### Task to complete
Work through the data below and give the number of lines holding "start", nothing more.

### Input material
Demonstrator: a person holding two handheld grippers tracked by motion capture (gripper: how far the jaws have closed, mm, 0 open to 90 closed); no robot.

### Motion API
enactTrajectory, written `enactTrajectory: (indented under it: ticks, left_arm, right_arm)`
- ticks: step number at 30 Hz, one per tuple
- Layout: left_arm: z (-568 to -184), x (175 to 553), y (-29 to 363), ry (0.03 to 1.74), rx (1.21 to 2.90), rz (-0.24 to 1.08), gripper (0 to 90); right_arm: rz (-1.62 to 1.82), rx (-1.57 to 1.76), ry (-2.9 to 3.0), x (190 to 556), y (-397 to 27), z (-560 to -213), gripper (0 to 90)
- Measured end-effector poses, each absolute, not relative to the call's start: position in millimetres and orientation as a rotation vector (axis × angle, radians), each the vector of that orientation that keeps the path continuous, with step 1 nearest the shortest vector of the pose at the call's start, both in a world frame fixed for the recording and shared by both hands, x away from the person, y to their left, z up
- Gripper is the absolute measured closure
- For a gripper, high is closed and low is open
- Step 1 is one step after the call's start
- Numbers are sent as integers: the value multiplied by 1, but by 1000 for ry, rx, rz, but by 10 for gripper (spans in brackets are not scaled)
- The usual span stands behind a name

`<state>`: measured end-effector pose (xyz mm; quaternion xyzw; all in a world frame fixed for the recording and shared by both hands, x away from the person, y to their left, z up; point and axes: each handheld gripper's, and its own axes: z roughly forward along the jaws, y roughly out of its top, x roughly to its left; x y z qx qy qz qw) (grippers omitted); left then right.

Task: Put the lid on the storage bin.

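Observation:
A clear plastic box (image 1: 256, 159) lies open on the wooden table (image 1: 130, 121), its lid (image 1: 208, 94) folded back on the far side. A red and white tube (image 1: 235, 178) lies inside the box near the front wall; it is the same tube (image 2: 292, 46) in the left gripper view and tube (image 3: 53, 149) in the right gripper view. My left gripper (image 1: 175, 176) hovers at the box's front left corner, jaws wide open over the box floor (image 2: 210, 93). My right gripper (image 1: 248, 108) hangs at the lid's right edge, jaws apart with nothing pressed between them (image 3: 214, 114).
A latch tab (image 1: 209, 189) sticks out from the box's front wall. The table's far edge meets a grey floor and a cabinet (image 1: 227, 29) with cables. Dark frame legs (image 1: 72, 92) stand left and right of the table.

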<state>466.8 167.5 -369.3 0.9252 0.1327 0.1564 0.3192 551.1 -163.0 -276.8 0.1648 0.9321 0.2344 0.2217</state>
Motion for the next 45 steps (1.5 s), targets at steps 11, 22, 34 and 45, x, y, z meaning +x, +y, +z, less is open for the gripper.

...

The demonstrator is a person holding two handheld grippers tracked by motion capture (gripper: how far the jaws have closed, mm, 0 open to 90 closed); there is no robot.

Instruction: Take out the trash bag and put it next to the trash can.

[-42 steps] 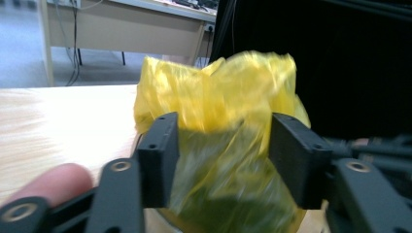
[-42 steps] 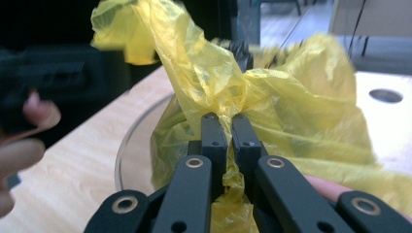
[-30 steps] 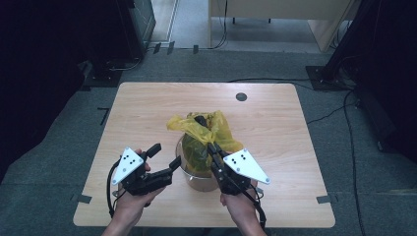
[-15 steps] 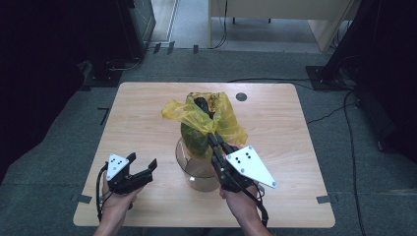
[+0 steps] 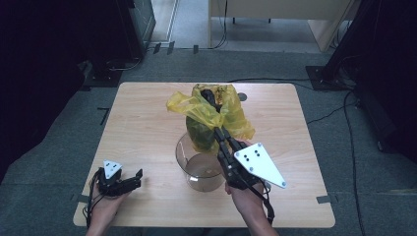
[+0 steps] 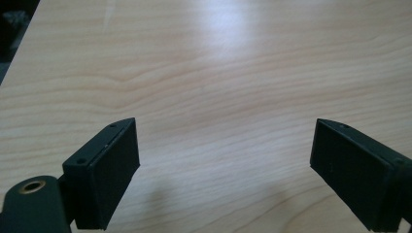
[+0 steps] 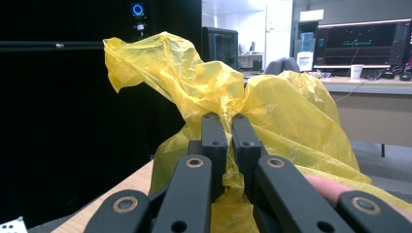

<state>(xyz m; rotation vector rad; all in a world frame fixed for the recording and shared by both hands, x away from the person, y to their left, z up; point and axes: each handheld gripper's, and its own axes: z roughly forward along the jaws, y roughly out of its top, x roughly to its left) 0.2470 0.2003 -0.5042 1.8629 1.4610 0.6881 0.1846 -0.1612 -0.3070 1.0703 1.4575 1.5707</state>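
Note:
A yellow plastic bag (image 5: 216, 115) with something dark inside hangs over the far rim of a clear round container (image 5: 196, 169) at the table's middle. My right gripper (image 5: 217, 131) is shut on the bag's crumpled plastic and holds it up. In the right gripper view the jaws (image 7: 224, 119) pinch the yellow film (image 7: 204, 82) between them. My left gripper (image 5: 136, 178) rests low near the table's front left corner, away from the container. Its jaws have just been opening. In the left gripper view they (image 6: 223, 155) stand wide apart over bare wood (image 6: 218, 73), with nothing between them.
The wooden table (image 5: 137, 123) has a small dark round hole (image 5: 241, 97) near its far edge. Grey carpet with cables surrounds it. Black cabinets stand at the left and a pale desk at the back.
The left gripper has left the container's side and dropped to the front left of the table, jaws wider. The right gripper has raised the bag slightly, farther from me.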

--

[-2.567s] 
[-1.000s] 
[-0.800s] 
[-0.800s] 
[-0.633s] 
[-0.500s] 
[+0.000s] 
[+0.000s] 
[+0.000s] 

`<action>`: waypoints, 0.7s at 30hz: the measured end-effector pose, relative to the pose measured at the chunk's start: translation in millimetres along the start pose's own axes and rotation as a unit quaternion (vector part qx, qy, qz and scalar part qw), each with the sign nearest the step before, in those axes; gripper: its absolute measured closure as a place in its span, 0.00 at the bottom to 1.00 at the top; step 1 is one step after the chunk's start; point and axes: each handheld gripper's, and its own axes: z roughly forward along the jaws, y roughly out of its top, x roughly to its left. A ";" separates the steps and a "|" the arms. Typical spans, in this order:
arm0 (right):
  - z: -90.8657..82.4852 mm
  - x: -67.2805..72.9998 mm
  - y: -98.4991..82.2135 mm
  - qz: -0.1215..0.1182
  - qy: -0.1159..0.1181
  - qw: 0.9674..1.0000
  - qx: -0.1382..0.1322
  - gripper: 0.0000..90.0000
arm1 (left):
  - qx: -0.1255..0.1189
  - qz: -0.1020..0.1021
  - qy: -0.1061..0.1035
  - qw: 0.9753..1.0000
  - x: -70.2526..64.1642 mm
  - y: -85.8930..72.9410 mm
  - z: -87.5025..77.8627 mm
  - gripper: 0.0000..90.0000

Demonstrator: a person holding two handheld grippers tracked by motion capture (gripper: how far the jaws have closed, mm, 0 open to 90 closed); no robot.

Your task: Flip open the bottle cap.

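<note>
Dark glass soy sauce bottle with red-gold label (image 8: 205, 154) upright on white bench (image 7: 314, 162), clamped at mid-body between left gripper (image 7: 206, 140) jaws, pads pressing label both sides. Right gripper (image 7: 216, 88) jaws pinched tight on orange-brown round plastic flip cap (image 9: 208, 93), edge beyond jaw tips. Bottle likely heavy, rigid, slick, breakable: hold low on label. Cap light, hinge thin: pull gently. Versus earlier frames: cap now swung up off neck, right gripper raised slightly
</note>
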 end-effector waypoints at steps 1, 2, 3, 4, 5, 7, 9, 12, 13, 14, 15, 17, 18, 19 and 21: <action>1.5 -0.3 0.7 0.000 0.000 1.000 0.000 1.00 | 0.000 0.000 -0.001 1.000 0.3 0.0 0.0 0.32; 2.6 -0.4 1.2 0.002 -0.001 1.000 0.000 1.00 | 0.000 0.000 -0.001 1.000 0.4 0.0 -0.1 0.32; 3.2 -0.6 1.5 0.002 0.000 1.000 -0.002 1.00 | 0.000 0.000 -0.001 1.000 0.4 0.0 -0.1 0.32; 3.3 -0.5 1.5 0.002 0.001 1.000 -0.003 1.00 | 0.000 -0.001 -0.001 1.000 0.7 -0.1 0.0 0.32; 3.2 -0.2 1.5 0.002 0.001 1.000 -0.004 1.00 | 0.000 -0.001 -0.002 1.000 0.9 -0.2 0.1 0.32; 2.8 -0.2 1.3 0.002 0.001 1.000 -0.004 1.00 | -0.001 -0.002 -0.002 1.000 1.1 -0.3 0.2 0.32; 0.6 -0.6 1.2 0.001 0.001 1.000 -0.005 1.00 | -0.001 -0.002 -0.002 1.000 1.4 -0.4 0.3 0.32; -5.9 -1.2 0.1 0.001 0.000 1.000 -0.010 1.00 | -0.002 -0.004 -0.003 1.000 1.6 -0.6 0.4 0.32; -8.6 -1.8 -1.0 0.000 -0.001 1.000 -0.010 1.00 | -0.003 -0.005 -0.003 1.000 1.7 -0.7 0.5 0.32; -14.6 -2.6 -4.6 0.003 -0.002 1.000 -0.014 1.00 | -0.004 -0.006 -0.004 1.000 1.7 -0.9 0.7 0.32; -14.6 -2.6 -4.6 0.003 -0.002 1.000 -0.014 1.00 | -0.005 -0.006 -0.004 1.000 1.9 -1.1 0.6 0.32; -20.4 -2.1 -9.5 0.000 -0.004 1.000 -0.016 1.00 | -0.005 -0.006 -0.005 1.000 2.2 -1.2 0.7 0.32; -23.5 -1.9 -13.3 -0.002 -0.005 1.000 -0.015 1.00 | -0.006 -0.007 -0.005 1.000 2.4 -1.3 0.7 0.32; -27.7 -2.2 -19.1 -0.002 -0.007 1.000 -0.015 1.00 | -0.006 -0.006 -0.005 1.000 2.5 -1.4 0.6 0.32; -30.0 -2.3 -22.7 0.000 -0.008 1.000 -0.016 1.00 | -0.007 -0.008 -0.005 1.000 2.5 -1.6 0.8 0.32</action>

### Your solution
3